第979回 男女共学校の良さについて~私学中高の6年間 ②

2014年10月25日

先日の学園祭のような日や、ごく普通の平日に、主に大学生となった卒業生が本当によく来園してくれます。何人かで連れ立って男女いっしょに、連絡をとりあって尋ねてくれることもあります。

 

もっと年上のミドルエイジの卒業生諸君が、忘年会や新年会、誰かの結婚などの節目に集まる機会が多いのが印象的です。招かれた機会に感心するのは、たとえばまだ幼いお子様やご家族ぐるみで集まる様子や、お互いの子ども達をカバーし合って再会を楽しむ姿です。“あの女性とあの男性は学園時代、目立った接点がなかったはずなのに、ずいぶん会話がはずんでいるなあ”と気づくようなこともあります。

卒業してからも、それぞれの幸せや生活の充実を願い合う友情の深さ、大事な絆に気づかされます。中には卒業生どうしで結ばれて家庭を持つケースももちろんありますがそう多くはないともいえます。

かつて学園で様々な学びや体験を共にした同胞としての意識といったら良いでしょうか。それぞれの仕事や家庭の様子を、プライベートな事柄も結構出し合いながら、旧交を温める姿がほほえましく、学園の良さについて他の教員同僚と語り合うことにもなります。

 

6年間でみると、中学時代は概して女子の方が大人であり、同世代の男子が幼く見えることも少なくないでしょう。高校時代になると男子も身体や精神の成長が著しく、見かけも語ることもぐっと大人らしくなって女子が見直すという構図があります。
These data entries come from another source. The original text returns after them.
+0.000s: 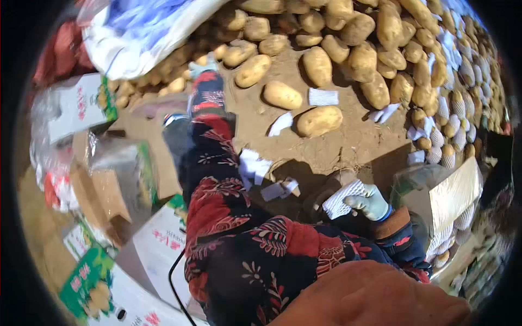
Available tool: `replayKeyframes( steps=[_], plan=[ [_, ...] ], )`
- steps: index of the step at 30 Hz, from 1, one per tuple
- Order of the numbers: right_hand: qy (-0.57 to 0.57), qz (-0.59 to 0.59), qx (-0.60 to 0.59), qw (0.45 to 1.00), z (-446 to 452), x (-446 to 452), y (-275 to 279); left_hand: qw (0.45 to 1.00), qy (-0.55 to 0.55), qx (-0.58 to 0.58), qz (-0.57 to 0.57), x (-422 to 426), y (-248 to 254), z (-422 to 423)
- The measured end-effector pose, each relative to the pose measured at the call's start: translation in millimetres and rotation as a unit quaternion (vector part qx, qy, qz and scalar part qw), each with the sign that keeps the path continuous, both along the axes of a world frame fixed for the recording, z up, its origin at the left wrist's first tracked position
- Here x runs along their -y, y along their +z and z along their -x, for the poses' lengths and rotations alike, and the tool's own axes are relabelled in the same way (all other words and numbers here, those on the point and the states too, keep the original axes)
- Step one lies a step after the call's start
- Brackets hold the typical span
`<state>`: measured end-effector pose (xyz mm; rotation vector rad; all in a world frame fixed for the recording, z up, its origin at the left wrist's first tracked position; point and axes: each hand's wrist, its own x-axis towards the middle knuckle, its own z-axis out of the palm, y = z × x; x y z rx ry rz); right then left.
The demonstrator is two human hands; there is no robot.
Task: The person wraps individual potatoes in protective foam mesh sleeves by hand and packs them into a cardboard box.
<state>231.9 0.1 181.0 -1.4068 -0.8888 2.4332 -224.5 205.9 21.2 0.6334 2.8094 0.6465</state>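
My right hand (373, 203), in a light grey glove, grips a white foam net sleeve (345, 199) low in front of my body; I cannot tell whether anything is inside it. Far ahead on the left, my left hand (204, 65) reaches out at the end of a patterned sleeve, beside the potato pile (239, 52). That glove is small and blurred, so its fingers cannot be made out. Between the two hands, loose potatoes (283, 95) and a larger potato (319, 121) lie on the soil, with a foam net sleeve (323, 97) near them.
Several potatoes in foam nets (455, 122) stand in rows at the right. An open carton (454, 190) lined with plastic holds netted potatoes beside my right arm. Printed cartons (81, 108) line the left side. A white and blue sack (130, 41) lies at the upper left.
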Motion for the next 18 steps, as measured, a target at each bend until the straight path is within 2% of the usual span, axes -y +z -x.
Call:
replayKeyframes(
  steps=[1, 2, 3, 4, 5, 7, 9, 10, 11, 12, 13, 14, 15, 16, 17, 18],
  plan=[
    [0.013, 0.001, 0.004, 1.000, -3.8, -0.4, -6.6, 0.996, -0.007, 0.054, 0.076, -6.8, 4.1, 14.5],
    [0.001, 0.005, 0.012, 1.000, -2.1, -3.4, -9.1, 0.977, -0.118, -0.029, 0.176, -20.0, -49.4, 66.4],
    [-0.001, 0.008, 0.034, 0.999, 0.2, -7.4, -9.8, 0.930, -0.223, -0.114, 0.270, -28.5, -108.0, 107.9],
    [0.002, 0.014, 0.055, 0.998, 1.4, -9.6, -10.8, 0.975, -0.127, 0.032, 0.181, -29.8, -68.1, 83.7],
    [0.007, 0.007, 0.069, 0.998, -1.6, -7.5, -17.1, 0.973, -0.128, 0.035, 0.187, -15.8, -46.2, 57.1],
    [-0.025, -0.015, 0.030, 0.999, 6.7, -12.2, -8.1, 0.988, -0.108, 0.074, 0.078, 5.7, -32.3, 38.2],
    [0.005, 0.006, 0.030, 1.000, -3.5, -11.0, -12.7, 0.989, -0.092, 0.106, -0.043, 14.0, -7.7, 26.4],
    [-0.043, -0.044, 0.008, 0.998, -1.6, -7.6, -17.5, 0.958, -0.082, 0.189, -0.200, 20.8, -28.5, 27.0],
    [-0.089, -0.092, -0.014, 0.992, 1.4, -4.2, -21.5, 0.954, -0.040, 0.227, -0.194, 28.5, -27.0, 19.8],
    [-0.113, -0.150, -0.037, 0.981, 4.8, -9.0, -16.6, 0.896, -0.004, 0.343, -0.281, 41.8, -19.8, 1.3],
    [-0.136, -0.105, -0.081, 0.982, 2.3, -12.6, -15.3, 0.855, 0.005, 0.431, -0.288, 60.4, 39.6, -46.3],
    [-0.173, -0.167, -0.048, 0.969, 6.9, -13.4, -14.5, 0.732, -0.058, 0.589, -0.337, 71.8, -17.4, -43.0],
    [-0.185, -0.251, -0.040, 0.949, 9.6, -16.6, -21.2, 0.702, -0.093, 0.624, -0.330, 83.3, -29.3, -69.0],
    [-0.165, -0.319, -0.043, 0.932, 14.0, -24.4, -15.5, 0.651, -0.128, 0.657, -0.359, 106.0, 1.6, -113.6],
    [-0.137, -0.404, 0.005, 0.905, 14.9, -27.2, -13.0, 0.659, 0.008, 0.692, -0.295, 122.7, 44.7, -166.7],
    [-0.119, -0.437, 0.006, 0.891, 18.2, -31.0, -1.3, 0.703, -0.111, 0.612, -0.345, 130.5, -17.4, -193.9]
  ],
)
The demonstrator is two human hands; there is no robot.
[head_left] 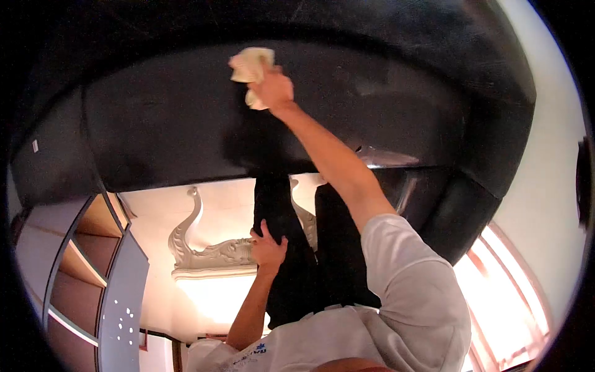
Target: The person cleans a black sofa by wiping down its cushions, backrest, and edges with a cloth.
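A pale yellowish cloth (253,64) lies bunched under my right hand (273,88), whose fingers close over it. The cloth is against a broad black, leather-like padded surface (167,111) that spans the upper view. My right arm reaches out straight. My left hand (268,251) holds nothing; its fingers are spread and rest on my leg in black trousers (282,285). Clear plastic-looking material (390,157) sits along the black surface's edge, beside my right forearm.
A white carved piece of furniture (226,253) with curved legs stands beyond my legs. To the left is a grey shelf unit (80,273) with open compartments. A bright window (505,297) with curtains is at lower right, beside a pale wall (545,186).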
本校ではどの学年でも男子生徒の人数がやや多めです。特に中学時代はこのくらいのバランスがいいのかなと思うことがよくあります。思春期は性の問題も大きなテーマになるので、教員や大人の側にも十分な注意や声かけが大切になります。合唱コンクールなど男女の協力が要になる取り組みもあります。男女が協力する「調理実習」や「保育実習」の機会も豊かな共学校であることが誇りです。

 

異性への理解をゆっくり深めていくこと、自分の性にはない特徴や固有の悩みも対岸側から推測し、思いやりの心を育んでほしいものです。自分の家庭を築いていくという来たるべき人生の課題にもつながっていることであり、それぞれの卒業生の公私ともどもの幸せを願うものです。